Two of the best ways to add space (and value) are building an extension, usually to the side or rear, and converting the loft. If you need another bedroom/s and bathroom, the loft is the obvious place to put them, and if you need more living space, extending downstairs is usually the answer.
Big kitchen-diners/family rooms, where the whole family can be together, even if they’re doing different things, are really popular these days, but sometimes the only way to create them, especially in period properties, is to extend on the ground floor.
The good news is that building work such as loft conversions and ground-floor extensions can often be done under your home’s permitted development rights, which means you don’t need planning permission as long as you stick to the rules (governing width, height, materials, etc).
Flats and maisonettes don’t have these rights and some houses have had theirs removed, but most houses have them.
This is really useful, because obtaining planning permission can be a lengthy, expensive and frustrating process – and you’ve no guarantee of success.
If you can get what you want, or close to it, without applying for planning, it often makes sense to go down the permitted development route.

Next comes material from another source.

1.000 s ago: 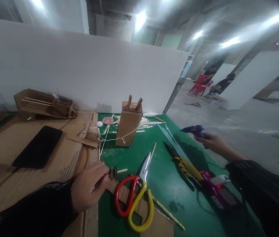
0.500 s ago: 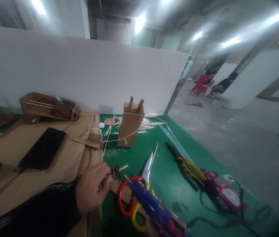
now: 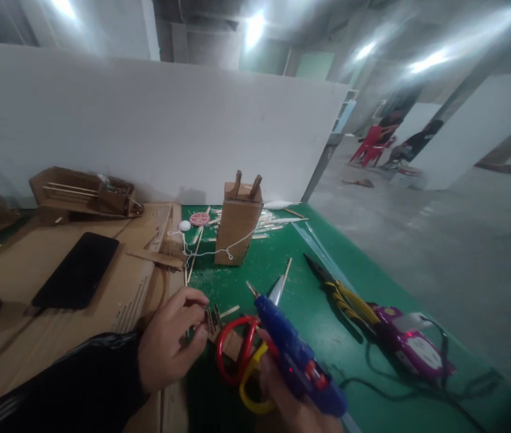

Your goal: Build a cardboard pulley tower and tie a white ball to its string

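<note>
1. Two hands work over the green tabletop (image 3: 309, 313). Far left lie one black phone (image 3: 77, 270) and cardboard sheets (image 3: 34, 337).
2. Left hand (image 3: 169, 343): fingertips pinched together on one small wooden piece (image 3: 213, 317), held just above the tabletop beside the scissors. It looks light, stiff and breakable, best gripped by its edges.
3. One pair of red-and-yellow scissors (image 3: 246, 355) lies flat under the glue gun.
4. One cardboard box (image 3: 236, 225), upright, string looped round it, stands behind.
5. Right hand (image 3: 291, 403): grip clamped on one blue glue gun (image 3: 295, 355), nozzle pointing up and away, just beside the wooden piece. Rigid, moderately light; hot at the tip, so hold the handle.
6. One pair of yellow-handled pliers (image 3: 340, 294) and one purple device (image 3: 406, 346) lie right.
</note>
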`<state>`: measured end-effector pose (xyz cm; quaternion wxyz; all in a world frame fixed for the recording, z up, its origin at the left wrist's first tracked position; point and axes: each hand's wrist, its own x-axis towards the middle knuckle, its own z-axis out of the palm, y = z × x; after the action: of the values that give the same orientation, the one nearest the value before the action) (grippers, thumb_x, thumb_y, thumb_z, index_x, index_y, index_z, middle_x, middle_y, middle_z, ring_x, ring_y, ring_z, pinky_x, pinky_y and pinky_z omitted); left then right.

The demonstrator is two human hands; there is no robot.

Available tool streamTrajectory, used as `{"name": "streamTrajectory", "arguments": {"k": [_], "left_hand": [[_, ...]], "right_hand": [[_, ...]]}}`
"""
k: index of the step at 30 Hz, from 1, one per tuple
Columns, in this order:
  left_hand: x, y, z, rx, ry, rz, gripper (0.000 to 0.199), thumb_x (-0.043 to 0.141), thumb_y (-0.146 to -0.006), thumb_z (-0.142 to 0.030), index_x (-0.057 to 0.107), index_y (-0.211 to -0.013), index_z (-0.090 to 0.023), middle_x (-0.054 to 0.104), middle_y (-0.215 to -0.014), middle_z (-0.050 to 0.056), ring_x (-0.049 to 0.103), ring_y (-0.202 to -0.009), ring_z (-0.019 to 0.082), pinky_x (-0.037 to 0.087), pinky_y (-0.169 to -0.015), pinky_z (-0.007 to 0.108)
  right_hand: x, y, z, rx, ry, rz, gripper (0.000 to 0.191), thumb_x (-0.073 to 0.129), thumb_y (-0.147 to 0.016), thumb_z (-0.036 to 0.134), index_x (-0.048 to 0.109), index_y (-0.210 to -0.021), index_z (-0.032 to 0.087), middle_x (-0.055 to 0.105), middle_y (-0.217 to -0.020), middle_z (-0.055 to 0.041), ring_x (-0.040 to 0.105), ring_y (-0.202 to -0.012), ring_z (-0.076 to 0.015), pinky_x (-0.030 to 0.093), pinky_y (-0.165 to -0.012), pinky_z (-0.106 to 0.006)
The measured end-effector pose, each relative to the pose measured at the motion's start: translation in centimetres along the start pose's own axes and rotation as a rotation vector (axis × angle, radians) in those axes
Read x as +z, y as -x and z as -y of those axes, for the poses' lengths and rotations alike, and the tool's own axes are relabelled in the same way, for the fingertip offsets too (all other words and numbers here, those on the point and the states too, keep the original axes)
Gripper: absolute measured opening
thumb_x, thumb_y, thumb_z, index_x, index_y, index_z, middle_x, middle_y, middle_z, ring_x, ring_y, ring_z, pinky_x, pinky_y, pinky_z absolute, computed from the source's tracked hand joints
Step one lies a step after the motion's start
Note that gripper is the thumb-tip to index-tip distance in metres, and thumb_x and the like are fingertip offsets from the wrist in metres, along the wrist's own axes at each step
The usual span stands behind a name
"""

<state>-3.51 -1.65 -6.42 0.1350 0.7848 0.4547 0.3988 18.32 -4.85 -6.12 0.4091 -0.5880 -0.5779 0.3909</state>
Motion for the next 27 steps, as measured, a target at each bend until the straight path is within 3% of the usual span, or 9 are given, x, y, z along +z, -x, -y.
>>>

The permitted development rules can be different for different types of house. The rules can also be different on ‘designated land’, which includes conservation areas and Areas of Outstanding Natural Beauty, where, for example, side extensions are not permitted development.
However, the best way to find out which rules and regulations apply to your home and proposed building project is to speak to your local council’s planning department.
You may not realise, for example, that you live on designated land or in a house that has had its permitted development rights removed.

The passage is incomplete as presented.